Secondly you move the service around various host machines in a more frequent time than target identification takes, again this moves the advantage over to the alert sys ops as they can look for changes in averages across all the machines used.

However the current TOR system does not support the second option, the question is how long before it does (assuming the good will of alternative host system owners).

All in all you have done a very nice job of taking an idea and turning it into a practical attack and then publishing the result, which others have not done. So all credit to you for your work.

Now you (or others) need to do the counter measures as in the old ECM ECCM game. In my experiance offering a possible solution to a problem you have discovered getts a more attentive audiance

I deal with most of your points in the linked paper.

Very creative, but not particularly useful.

I would disagree; in fact I used this technique in anger last week with good results. This will hopefully be described in a blog post of its own, later.

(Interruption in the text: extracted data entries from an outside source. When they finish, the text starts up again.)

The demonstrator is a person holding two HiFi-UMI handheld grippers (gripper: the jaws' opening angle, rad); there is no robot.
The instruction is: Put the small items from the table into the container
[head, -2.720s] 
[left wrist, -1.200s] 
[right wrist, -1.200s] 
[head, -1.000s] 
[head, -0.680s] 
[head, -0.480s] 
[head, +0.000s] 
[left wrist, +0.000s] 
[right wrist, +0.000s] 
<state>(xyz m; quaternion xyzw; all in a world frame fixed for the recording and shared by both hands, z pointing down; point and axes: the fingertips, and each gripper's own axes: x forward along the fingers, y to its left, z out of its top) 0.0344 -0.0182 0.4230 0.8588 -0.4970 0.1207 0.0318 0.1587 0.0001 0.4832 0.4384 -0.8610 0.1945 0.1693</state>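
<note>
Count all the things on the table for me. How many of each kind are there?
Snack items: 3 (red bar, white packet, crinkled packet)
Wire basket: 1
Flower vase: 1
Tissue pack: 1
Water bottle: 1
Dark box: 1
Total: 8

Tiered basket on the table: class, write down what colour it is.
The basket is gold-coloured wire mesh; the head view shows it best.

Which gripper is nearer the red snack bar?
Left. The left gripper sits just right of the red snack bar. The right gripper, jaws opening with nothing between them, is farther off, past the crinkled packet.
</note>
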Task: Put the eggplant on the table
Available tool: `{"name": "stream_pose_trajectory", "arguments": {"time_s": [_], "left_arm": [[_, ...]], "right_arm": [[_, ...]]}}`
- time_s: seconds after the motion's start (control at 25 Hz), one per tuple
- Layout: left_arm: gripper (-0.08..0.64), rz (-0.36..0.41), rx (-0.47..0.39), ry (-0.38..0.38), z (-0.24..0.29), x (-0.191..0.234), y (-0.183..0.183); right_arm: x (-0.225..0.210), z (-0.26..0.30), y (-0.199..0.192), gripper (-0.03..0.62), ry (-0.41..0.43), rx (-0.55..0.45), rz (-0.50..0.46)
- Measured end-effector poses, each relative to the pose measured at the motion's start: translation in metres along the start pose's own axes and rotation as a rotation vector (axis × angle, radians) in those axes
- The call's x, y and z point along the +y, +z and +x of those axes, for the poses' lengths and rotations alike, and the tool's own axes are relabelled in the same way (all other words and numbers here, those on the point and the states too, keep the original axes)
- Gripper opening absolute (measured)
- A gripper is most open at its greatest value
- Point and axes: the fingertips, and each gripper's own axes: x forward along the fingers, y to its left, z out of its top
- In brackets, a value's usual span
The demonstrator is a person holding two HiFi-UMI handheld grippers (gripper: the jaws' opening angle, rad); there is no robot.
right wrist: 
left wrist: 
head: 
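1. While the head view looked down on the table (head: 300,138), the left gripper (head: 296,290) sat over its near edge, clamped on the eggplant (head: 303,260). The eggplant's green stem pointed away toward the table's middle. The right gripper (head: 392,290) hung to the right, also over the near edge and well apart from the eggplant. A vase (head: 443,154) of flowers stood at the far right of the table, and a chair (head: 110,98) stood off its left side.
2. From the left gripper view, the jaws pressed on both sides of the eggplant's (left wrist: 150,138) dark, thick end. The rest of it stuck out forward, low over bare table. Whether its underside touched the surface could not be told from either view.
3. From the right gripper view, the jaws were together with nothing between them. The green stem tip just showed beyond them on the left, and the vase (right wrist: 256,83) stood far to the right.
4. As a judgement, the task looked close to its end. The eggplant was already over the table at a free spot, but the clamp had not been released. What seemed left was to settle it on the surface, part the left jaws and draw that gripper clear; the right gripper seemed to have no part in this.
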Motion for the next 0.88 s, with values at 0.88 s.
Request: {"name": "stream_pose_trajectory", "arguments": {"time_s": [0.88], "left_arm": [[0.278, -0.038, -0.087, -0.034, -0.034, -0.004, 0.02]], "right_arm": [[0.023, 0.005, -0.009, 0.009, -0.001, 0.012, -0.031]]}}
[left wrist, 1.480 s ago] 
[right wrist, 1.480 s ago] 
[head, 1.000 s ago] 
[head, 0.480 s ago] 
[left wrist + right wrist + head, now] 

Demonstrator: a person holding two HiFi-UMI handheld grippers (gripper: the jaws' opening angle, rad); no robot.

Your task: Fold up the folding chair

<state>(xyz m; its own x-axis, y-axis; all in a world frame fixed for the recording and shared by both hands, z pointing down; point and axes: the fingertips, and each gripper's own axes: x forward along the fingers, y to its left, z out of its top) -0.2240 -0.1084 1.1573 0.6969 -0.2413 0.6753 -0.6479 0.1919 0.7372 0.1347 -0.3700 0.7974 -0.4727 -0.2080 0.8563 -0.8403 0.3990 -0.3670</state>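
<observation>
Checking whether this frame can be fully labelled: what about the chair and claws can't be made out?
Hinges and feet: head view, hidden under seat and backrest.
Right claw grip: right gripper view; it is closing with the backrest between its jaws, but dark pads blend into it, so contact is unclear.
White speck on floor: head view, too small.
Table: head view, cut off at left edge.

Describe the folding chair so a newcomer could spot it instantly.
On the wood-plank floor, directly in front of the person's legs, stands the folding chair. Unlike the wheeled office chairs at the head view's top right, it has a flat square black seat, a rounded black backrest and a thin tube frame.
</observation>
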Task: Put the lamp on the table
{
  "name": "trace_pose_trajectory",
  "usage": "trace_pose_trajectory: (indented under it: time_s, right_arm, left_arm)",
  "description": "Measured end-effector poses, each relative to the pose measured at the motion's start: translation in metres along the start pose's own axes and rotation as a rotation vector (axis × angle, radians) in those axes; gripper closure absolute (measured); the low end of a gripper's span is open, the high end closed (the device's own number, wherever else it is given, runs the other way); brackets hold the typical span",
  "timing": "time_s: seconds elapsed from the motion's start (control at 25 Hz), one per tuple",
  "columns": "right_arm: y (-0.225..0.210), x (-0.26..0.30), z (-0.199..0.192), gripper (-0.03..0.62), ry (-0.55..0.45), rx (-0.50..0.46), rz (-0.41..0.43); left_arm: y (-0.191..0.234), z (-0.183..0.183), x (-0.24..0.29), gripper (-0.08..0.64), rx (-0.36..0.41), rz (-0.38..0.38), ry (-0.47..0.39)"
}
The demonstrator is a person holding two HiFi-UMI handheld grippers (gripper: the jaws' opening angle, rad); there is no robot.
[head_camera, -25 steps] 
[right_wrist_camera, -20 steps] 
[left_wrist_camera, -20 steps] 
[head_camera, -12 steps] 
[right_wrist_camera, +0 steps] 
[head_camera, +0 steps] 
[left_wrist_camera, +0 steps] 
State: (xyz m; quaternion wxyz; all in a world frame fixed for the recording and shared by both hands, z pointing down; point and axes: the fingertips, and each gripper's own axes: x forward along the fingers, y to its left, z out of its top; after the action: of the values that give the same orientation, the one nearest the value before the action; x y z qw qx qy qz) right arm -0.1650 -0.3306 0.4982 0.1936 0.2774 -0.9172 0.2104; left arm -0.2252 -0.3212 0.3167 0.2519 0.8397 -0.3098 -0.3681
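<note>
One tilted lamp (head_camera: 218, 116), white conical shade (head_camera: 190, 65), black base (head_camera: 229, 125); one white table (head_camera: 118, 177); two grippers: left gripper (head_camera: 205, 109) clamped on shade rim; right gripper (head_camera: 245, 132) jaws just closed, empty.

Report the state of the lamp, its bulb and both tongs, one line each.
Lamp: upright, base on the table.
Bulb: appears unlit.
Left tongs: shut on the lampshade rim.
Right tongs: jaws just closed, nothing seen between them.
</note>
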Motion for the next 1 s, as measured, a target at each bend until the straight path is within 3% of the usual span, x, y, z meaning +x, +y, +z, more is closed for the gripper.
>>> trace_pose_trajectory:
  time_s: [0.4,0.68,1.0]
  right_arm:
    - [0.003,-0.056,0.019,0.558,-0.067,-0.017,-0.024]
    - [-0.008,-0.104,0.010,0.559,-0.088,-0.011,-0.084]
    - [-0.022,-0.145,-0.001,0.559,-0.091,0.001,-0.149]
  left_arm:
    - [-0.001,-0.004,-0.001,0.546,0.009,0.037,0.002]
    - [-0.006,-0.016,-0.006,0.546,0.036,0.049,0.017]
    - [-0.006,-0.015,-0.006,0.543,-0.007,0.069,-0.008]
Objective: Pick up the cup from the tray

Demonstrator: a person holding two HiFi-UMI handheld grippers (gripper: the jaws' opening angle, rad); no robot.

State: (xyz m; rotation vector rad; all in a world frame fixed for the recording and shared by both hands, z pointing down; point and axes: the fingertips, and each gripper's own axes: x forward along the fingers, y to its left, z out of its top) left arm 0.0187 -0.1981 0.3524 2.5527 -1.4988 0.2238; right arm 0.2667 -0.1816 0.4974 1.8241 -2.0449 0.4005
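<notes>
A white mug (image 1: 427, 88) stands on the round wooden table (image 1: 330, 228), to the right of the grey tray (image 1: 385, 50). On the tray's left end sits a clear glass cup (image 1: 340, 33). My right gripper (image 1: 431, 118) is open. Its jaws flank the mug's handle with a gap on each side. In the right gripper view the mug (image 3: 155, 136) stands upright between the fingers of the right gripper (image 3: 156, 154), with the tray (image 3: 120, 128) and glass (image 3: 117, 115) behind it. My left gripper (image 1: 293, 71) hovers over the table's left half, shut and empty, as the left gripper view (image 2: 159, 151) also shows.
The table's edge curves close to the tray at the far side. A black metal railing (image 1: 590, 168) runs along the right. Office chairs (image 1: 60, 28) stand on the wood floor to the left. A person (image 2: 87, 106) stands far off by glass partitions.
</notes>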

Firstly, this relies on having a server or a list of servers that might be hosting the hidden service

“Many hidden servers are also publicly advertised Tor nodes, in order to mask hidden server traffic with other Tor traffic, so this scenario is plausible.”

Also, this attack is orthogonal to other analysis techniques. If one of these produces a list of candidates, the attack presented can narrow down suspects.

Secondly, you have to (D)DoS the target server to get results – a good firewall or some proper throttling would make it nearly useless, and it is hardly subtle.

This is not necessary; an attacker can be as subtle as it likes, it will just take longer. Over time even slight signals will become apparent. A firewall will not help, since the traffic to the hidden service is encrypted so the firewall will not see the source.

Also, I imagine multiple CPUs would screw with this.

I tried this and there was no problem. Multiple CPU machines still have only one clock crystal.

And, of course, any other system load would contribute – if anything intensive is running, the results would be very unpredictable.

This was not my experience with “Low-cost Traffic Analysis of Tor”. Noise like this disappears rapidly when you average the results over time.

The hidden service operator could just ensure that no one has any reason to suspect that their server is hosting the service, or use a properly configured firewall to prevent attacks like this

The first point is unrealistic because the operator must have some motive to set up the hidden service in the first place. The second is a lot more difficult than it sounds. Firstly the operator, would have to block all incoming traffic, which precludes running a Tor node so loses the plausible deniability. Secondly this works for outgoing connections, so web-bugs and Javascript could work as well. An attacker could even snoop in outgoing traffic not destined to him. If all the candidates traffic could be monitored, other attacks will work better, but suppose the attacker could sit at a web proxy or DNS server.